Repeat the records exactly, so that each line matches the original.

Entries taken from a collection:
<<<<
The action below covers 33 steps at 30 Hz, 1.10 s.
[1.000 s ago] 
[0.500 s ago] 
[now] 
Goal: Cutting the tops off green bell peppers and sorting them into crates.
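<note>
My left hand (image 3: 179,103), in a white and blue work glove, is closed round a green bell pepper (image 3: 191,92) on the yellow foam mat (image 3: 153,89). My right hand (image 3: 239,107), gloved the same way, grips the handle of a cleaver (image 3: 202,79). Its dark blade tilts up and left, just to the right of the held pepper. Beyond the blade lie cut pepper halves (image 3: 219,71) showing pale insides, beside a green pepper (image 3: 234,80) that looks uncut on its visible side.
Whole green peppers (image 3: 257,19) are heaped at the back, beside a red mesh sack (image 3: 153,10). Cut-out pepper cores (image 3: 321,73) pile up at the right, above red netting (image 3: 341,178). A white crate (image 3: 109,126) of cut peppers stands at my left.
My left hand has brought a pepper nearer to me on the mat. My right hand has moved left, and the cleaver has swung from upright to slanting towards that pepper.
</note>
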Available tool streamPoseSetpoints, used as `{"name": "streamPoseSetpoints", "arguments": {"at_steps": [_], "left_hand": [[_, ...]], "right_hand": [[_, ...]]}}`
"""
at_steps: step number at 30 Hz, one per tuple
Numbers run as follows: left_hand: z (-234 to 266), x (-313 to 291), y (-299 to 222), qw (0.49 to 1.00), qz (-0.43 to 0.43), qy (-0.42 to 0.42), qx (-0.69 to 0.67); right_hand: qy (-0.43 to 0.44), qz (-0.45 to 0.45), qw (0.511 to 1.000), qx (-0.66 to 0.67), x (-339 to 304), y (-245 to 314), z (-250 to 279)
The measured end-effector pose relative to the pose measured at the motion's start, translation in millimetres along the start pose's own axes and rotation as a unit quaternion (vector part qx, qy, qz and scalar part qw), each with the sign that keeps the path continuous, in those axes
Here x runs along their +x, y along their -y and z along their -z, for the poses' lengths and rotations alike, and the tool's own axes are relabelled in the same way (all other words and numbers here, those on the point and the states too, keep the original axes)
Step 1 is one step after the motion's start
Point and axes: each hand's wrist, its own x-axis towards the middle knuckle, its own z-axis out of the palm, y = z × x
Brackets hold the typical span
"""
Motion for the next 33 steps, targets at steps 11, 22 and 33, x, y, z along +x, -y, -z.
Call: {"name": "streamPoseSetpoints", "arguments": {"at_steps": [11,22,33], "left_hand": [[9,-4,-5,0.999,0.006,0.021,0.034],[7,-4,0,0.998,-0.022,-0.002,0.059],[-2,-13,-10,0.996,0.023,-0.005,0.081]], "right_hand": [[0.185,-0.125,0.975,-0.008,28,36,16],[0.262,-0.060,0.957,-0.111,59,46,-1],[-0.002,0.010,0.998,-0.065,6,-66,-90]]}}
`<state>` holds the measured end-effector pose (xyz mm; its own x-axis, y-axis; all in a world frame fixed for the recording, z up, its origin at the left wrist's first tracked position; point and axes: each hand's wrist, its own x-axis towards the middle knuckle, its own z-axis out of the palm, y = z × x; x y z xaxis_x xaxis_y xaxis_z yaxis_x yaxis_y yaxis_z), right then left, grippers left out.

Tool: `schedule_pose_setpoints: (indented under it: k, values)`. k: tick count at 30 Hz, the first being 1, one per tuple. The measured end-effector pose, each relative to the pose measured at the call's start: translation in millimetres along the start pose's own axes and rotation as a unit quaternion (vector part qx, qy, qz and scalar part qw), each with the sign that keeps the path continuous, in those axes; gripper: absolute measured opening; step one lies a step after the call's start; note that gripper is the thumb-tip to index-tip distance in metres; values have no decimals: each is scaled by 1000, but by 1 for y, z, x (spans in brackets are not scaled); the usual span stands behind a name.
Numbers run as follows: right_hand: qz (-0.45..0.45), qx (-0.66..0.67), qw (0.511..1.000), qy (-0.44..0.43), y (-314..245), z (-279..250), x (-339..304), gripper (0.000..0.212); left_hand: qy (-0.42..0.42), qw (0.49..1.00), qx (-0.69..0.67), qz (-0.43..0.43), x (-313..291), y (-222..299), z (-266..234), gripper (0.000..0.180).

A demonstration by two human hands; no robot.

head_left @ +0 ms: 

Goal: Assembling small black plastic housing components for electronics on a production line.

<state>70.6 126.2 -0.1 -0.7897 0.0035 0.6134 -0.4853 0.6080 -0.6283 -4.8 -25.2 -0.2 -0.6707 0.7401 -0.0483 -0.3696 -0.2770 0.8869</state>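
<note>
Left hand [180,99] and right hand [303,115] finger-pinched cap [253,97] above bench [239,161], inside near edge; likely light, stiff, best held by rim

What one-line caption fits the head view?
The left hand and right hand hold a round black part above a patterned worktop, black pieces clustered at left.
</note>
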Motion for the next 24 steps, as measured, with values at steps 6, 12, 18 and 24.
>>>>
● **Expected answer**:
The action below covers 33 steps at 30 Hz, 1.10 s.
[1.000 s ago] 
[0.500 s ago] 
[now] 
Goal: Cutting the tops off green bell peppers and sorting them into crates.
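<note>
My left hand (image 3: 179,103), in a white and blue work glove, is closed round a green bell pepper (image 3: 191,92) on the yellow foam mat (image 3: 153,89). My right hand (image 3: 239,107), gloved the same way, grips the handle of a cleaver (image 3: 202,79). Its dark blade tilts up and left, just to the right of the held pepper. Beyond the blade lie cut pepper halves (image 3: 219,71) showing pale insides, beside a green pepper (image 3: 234,80) that looks uncut on its visible side.
Whole green peppers (image 3: 257,19) are heaped at the back, beside a red mesh sack (image 3: 153,10). Cut-out pepper cores (image 3: 321,73) pile up at the right, above red netting (image 3: 341,178). A white crate (image 3: 109,126) of cut peppers stands at my left.
My left hand has brought a pepper nearer to me on the mat. My right hand has moved left, and the cleaver has swung from upright to slanting towards that pepper.
</note>
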Available tool streamPoseSetpoints, used as `{"name": "streamPoseSetpoints", "arguments": {"at_steps": [_], "left_hand": [[_, ...]], "right_hand": [[_, ...]]}}`
"""
at_steps: step number at 30 Hz, one per tuple
Numbers run as follows: left_hand: z (-234 to 266), x (-313 to 291), y (-299 to 222), qw (0.49 to 1.00), qz (-0.43 to 0.43), qy (-0.42 to 0.42), qx (-0.69 to 0.67); right_hand: qy (-0.43 to 0.44), qz (-0.45 to 0.45), qw (0.511 to 1.000), qx (-0.66 to 0.67), x (-339 to 304), y (-245 to 314), z (-250 to 279)
The measured end-effector pose relative to the pose measured at the motion's start, translation in millimetres along the start pose's own axes and rotation as a unit quaternion (vector part qx, qy, qz and scalar part qw), each with the sign that keeps the path continuous, in those axes
Here x runs along their +x, y along their -y and z along their -z, for the poses' lengths and rotations alike, and the tool's own axes are relabelled in the same way (all other words and numbers here, those on the point and the states too, keep the original axes)
Step 1 is one step after the motion's start
Point and axes: each hand's wrist, its own x-axis towards the middle knuckle, its own z-axis out of the palm, y = z × x
Brackets hold the typical span
"""
Motion for the next 33 steps, targets at steps 11, 22 and 33, x, y, z along +x, -y, -z.
Call: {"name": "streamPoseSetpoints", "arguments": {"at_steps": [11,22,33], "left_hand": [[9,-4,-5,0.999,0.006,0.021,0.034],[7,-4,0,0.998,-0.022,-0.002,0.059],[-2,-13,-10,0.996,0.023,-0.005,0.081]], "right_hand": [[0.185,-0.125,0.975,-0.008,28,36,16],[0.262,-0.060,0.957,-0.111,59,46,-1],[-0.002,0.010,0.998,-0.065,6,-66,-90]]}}
`<state>` holds the measured end-effector pose (xyz mm; its own x-axis, y-axis; all in a world frame fixed for the recording, z up, its origin at the left wrist's first tracked position; point and axes: each hand's wrist, its own x-axis towards the middle knuckle, its own z-axis out of the palm, y = z × x; x y z xaxis_x xaxis_y xaxis_z yaxis_x yaxis_y yaxis_z), right then left, grippers left out.

Tool: `schedule_pose_setpoints: (indented under it: k, values)`. k: tick count at 30 Hz, the first being 1, one per tuple. The measured end-effector pose, each relative to the pose measured at the call's start: translation in millimetres along the start pose's own axes and rotation as a unit quaternion (vector part qx, qy, qz and scalar part qw), each with the sign that keeps the path continuous, in those axes; gripper: absolute measured opening; step one lies a step after the call's start; note that gripper is the thumb-tip to index-tip distance in metres; values have no decimals: each is scaled by 1000, but by 1 for y, z, x (spans in brackets are not scaled); the usual span stands behind a name.
Numbers run as follows: right_hand: qz (-0.45..0.45), qx (-0.66..0.67), qw (0.511..1.000), qy (-0.44..0.43), y (-314..245), z (-279..250), x (-339..304), gripper (0.000..0.212); left_hand: qy (-0.42..0.42), qw (0.49..1.00), qx (-0.69..0.67), qz (-0.43..0.43), x (-313..291), y (-222..299), z (-266..234), gripper (0.000..0.180).

A demonstration by two human hands; no robot.

head_left @ +0 ms: 

Goal: Assembling small black plastic housing components for electronics on a production line.

<state>70.6 126.2 -0.1 -0.7897 0.0035 0.6134 -0.4853 0.6080 -0.6283 -4.8 -25.2 -0.2 -0.6707 0.7401 -0.0483 -0.3696 -0.2770 0.8869</state>
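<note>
Left hand [180,99] and right hand [303,115] finger-pinched cap [253,97] above bench [239,161], inside near edge; likely light, stiff, best held by rim

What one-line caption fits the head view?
The left hand and right hand hold a round black part above a patterned worktop, black pieces clustered at left.
</note>
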Motion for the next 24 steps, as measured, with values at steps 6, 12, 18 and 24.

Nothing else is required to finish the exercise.